Зажёг спиртовку, зашумела вода.

Гоблин убрал бумаги, выставил на стол корзинку с баранками. Туда же сыпанул пряников, леденцов. Поставил сахарницу и щипцы.

Махнул рукой:

— Садитесь, люди. В ногах правды нет.

Чай у старого гоба оказался крепкий. Чёрный, пахучий, прямо как дёготь.

— Так что, молодой господин, — гоблин с хрустом расколол кусок сахара. — Вы пришли нас уничтожить?

Да что они тут все, сговорились, что ли? Я похож на убийцу?

Я отхлебнул из блюдечка. Прожевал кусок баранки.

— Зачем? Я хочу свести потери к минимуму.

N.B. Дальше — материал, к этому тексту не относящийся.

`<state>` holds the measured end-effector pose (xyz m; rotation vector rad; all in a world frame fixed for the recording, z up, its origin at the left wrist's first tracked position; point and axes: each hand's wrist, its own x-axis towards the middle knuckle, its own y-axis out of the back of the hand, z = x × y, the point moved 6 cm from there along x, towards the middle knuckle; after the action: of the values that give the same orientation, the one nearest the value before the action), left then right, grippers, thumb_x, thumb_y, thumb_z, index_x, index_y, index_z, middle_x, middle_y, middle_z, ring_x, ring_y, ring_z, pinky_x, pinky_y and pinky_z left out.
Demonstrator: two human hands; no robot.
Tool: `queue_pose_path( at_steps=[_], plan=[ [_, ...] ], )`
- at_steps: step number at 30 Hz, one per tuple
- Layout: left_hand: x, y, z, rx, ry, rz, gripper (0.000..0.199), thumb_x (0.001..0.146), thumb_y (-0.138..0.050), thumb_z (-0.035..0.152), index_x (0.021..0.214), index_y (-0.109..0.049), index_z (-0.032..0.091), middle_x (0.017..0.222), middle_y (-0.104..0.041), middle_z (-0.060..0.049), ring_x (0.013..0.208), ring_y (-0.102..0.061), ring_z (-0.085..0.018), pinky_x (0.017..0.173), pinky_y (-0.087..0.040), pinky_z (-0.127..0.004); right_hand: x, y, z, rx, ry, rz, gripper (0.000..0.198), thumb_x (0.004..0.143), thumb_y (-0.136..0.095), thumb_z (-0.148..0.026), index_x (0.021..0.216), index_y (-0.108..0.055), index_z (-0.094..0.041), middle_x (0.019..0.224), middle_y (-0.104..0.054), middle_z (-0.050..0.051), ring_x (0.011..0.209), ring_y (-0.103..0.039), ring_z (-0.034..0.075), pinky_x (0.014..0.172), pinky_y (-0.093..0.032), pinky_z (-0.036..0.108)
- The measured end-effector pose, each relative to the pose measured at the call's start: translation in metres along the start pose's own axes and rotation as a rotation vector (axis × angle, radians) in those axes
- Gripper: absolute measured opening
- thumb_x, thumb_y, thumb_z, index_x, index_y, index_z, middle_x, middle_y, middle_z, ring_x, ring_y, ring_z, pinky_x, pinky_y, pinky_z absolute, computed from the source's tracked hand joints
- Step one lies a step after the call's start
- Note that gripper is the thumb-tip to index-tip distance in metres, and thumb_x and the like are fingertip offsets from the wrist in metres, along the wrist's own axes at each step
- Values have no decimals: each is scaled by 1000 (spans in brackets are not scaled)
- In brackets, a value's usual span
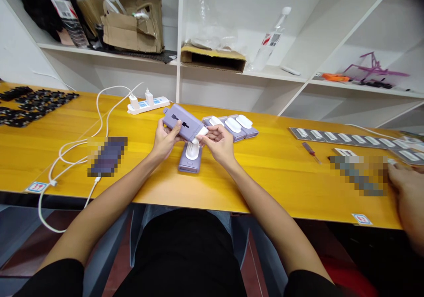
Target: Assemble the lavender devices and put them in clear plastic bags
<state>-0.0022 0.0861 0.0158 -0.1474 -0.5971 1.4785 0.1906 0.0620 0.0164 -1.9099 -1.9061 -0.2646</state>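
Observation:
My left hand (164,141) is closed round a lavender plastic case (183,119), its thumb on the face with two dark slots. The case is tilted above the table. At its right end, my right hand (221,143) pinches a white piece (200,133) against the case; I cannot tell whether the piece is inside it. Just below lies a second lavender case (190,166) with a white oval part (192,150) on top, partly covered by the held case. Behind my right hand sit three more lavender cases (251,133) side by side, each bearing a white oval part.
A power strip (149,104) with plugged-in chargers stands at the back, its white cables looping left to a blurred phone (109,156). Black parts (36,105) cover the far left. Rightward are a screwdriver (310,151), a strip of white parts (344,137) and another person's hand (410,195).

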Motion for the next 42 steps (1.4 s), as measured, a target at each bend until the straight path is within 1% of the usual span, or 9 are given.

Любой сейчас удивился бы таким мудрёным словам. Только не старый гоб-бухгалтер. Он почесал за ухом, кивнул:

— И в чём гешефт?

Ворсовский застыл с блюдечком в руке. Зыркнул на меня, на гоба. Слушает.

Говорю:

— Вы хотите убить государя. У вас есть на то причины…

Ворсовский дёрнулся, я поднял руку:

— Постой. У вас есть причины ненавидеть власть. Власть для вас — государь. Так? Так.

Беглый арестант тихо зарычал. Гоблин взглядом успокоил его.

Я ему:

— Вы хотите справедливости. Я тоже. А от бомб ваших толку не будет, только хуже сделаете. Надо идти другой дорогой.

— Это какой же? — прошипел Ворсовский. — Прошения подавать в канцелярию? Милости просить? Думаешь, не было? Не просили? Знаешь, что вышло?

Беглый арестант сложил пальцы в кукиш, ткнул мне в лицо:

— Видал? Шиш с маслом! Вот где царская милость!

Я поставил блюдце на стол. Сказал спокойно:

— А так вы все умрёте.

— Ну и что?! — гаркнул Ворсовский. — Я хочу жить, я люблю баб и вино! Но за дело я на эшафот пойду, не задумаюсь!

— Верю. Ты крутой чувак. Но знаешь что? Эту власть погубят не ваши жалкие бомбочки. Её погубит экономика.

Старый гоблин кивнул. Глаза его за очками блестели, как у кошки.

За спиной зашуршало. Раздались шаги, и мне в затылок упёрлось дуло револьвера. Знакомый голос сказал:

— Так что погубит эту власть, Найдёнов?

Глава 40

Я медленно обернулся. Мне в лицо смотрел револьвер. Револьвер держал мой старый знакомый — Митюша. Блестящий офицер, а заодно сын князя Васильчикова. Того самого князя, что отвечает за безопасность государя.

Я медленно поднял указательный палец и отвёл дуло в сторону. Сказал:

— А твой папенька знает, чем ты тут занимаешься?

На секунду мне показалось, что сейчас он меня пристрелит. Митюша отступил на шаг, направил револьвер мне в лоб:

-Твой папенька точно не узнает. Тебя, Найдёнов, найдут на дне реки с предсмертной запиской в ботинке. Покончил с собой от несчастной любви, прошу никого не винить, et cetera et cetera*… (*и так далее и тому подобное (лат.))

-Я подтвержу, что он сделал мне предложение, а я отказала, — из-за спины Митюши вышла на свет девица Настасья. Дочка покойного ректора.

Да уж, ошибся я тогда. Настасья оказалась артистка что надо. Типа глупенькая девчонка, ах, ах, любовь моя несчастная, ах, ах, что теперь делать…

Сейчас стоит, смотрит, а глаза ледяные, лицо каменное. И взгляд — того гляди пристрелит своими руками.

— Подожди, Селёдка, — Ворсовский привстал со стула. — Не гони лошадей…

— А ты помолчи! — отрезала Настасья. — Тебя надо судить нашим судом! Что ты наделал? Кого сюда привёл? Он же шпик, полицейский агент.

— Как полицейский агент заявляю, что ваши слова в расчёт не примут, Настасья Ипполитовна, — сказал я. — Вы засветились.

— Что?

— Что?

— Вас видели вместе, — говорю. — Настасью, Ворсовского, и того лысого мужика. Его ещё убили при побеге.

Настасья побледнела.

— Тогда нечего тянуть, — Митюша вывел в воздухе кружок дулом револьвера. — Давай, Найдёнов, повернись ко мне в профиль. Боком повернись. Я тебе висок прострелю. Помрёшь, даже не заметишь. Раз — и ты среди ангелов.